* _Your assignment_:
An exact restatement of all the data is required, with the pictures left out.

* _Available data_:
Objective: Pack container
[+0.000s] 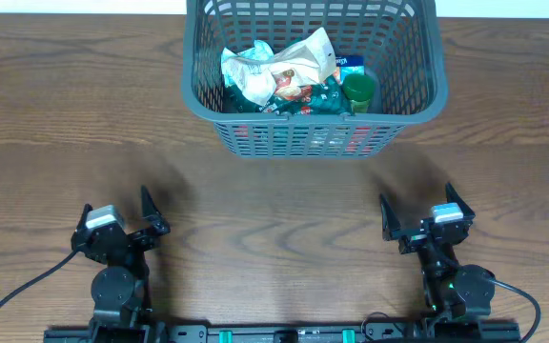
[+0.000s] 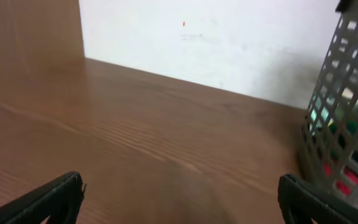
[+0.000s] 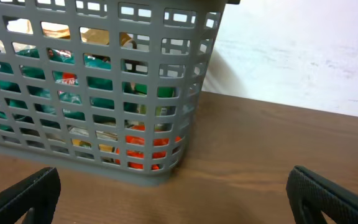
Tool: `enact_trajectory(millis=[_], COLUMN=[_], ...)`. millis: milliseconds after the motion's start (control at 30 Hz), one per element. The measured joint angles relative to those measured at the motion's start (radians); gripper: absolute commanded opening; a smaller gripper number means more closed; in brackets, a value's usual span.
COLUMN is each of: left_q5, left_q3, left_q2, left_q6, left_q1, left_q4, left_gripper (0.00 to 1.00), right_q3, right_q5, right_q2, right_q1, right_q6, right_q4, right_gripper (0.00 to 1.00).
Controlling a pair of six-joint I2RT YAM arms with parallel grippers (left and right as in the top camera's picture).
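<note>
The container (image 1: pixel 413 90), a dark grey lattice basket, stands at the far middle of the table. Inside lie several snack packets (image 1: pixel 279 71) in white, teal and red, plus a green cup (image 1: pixel 358 92). My left gripper (image 1: pixel 122 221) rests open near the front left with nothing between its fingers (image 2: pixel 55 196). My right gripper (image 1: pixel 419 211) rests open near the front right, also empty. In the right wrist view the container (image 3: pixel 166 81) sits just ahead and to the left, packets showing through its slots. The left wrist view shows only the container's corner (image 2: pixel 344 118) at the right edge.
The wooden table (image 1: pixel 274 200) stretches bare between the grippers and the basket. A white wall (image 2: pixel 216 43) runs behind the table's far edge. Black cables (image 1: pixel 17 291) trail from the arm bases at the front edge.
</note>
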Motion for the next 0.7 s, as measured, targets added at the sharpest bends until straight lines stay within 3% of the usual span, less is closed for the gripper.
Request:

* _Task result_:
Objective: Pack container
[+0.000s] 
[+0.000s] 
[+0.000s] 
Tool: `enact_trajectory(millis=[_], COLUMN=[_], ...)`. millis: milliseconds after the motion's start (control at 30 Hz), one per element. The measured joint angles relative to those measured at the motion's start (radians); gripper: absolute commanded opening; a smaller gripper number means more closed; in brackets, a value's usual span.
COLUMN is each of: left_q5, left_q3, left_q2, left_q6, left_q1, left_q4, left_gripper (0.00 to 1.00), right_q3, right_q5, right_q2, right_q1, right_q6, right_q4, right_gripper (0.00 to 1.00).
Controlling a pair of six-joint I2RT YAM arms with parallel grippers (left and right as in the top camera's picture).
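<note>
The container (image 1: pixel 413 90), a dark grey lattice basket, stands at the far middle of the table. Inside lie several snack packets (image 1: pixel 279 71) in white, teal and red, plus a green cup (image 1: pixel 358 92). My left gripper (image 1: pixel 122 221) rests open near the front left with nothing between its fingers (image 2: pixel 55 196). My right gripper (image 1: pixel 419 211) rests open near the front right, also empty. In the right wrist view the container (image 3: pixel 166 81) sits just ahead and to the left, packets showing through its slots. The left wrist view shows only the container's corner (image 2: pixel 344 118) at the right edge.
The wooden table (image 1: pixel 274 200) stretches bare between the grippers and the basket. A white wall (image 2: pixel 216 43) runs behind the table's far edge. Black cables (image 1: pixel 17 291) trail from the arm bases at the front edge.
</note>
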Motion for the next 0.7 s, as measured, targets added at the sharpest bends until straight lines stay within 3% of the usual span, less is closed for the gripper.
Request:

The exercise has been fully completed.